= Task objective =
With no additions or omissions, print the listing that follows.

[Stored data — start]

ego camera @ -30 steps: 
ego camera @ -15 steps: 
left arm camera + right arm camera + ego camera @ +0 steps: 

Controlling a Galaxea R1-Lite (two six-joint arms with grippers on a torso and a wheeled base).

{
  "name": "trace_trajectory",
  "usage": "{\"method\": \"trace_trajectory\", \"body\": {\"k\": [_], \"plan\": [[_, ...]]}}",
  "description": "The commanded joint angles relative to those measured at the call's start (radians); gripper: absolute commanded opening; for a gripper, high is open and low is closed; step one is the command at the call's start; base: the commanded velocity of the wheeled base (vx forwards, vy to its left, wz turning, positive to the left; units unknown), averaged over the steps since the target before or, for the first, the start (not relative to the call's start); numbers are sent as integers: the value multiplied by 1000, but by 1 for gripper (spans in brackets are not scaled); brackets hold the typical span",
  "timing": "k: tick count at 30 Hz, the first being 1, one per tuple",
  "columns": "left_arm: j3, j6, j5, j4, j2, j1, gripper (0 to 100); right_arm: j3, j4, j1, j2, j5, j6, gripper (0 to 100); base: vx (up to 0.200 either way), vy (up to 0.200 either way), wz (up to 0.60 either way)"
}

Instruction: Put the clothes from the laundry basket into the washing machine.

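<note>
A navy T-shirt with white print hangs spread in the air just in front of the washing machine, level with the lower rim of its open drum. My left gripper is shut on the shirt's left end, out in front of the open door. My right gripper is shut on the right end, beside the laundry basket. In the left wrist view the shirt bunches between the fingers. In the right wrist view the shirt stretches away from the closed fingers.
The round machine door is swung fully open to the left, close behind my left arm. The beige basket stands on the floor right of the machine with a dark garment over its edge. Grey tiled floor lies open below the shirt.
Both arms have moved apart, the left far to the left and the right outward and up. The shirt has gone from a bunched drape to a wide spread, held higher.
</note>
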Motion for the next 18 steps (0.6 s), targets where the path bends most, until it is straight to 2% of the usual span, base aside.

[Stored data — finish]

= Solution =
ego camera @ -30 steps: 
ego camera @ -15 steps: 
left arm camera + right arm camera + ego camera @ +0 steps: 

Controlling a Galaxea R1-Lite (two six-joint arms with grippers on a torso and a wheeled base).

{
  "name": "trace_trajectory",
  "usage": "{\"method\": \"trace_trajectory\", \"body\": {\"k\": [_], \"plan\": [[_, ...]]}}",
  "description": "The commanded joint angles relative to those measured at the call's start (radians); gripper: absolute commanded opening; for a gripper, high is open and low is closed; step one is the command at the call's start; base: the commanded velocity of the wheeled base (vx forwards, vy to its left, wz turning, positive to the left; units unknown), averaged over the steps since the target before or, for the first, the start (not relative to the call's start); numbers are sent as integers: the value multiplied by 1000, but by 1 for gripper (spans in brackets are not scaled); brackets hold the typical span",
  "timing": "k: tick count at 30 Hz, the first being 1, one per tuple",
  "columns": "left_arm: j3, j6, j5, j4, j2, j1, gripper (0 to 100); right_arm: j3, j4, j1, j2, j5, j6, gripper (0 to 100); base: vx (up to 0.200 either way), vy (up to 0.200 either way), wz (up to 0.60 either way)"
}

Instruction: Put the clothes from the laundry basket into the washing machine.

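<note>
A navy T-shirt with white print hangs spread in the air just in front of the washing machine, level with the lower rim of its open drum. My left gripper is shut on the shirt's left end, out in front of the open door. My right gripper is shut on the right end, beside the laundry basket. In the left wrist view the shirt bunches between the fingers. In the right wrist view the shirt stretches away from the closed fingers.
The round machine door is swung fully open to the left, close behind my left arm. The beige basket stands on the floor right of the machine with a dark garment over its edge. Grey tiled floor lies open below the shirt.
Both arms have moved apart, the left far to the left and the right outward and up. The shirt has gone from a bunched drape to a wide spread, held higher.
</note>
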Motion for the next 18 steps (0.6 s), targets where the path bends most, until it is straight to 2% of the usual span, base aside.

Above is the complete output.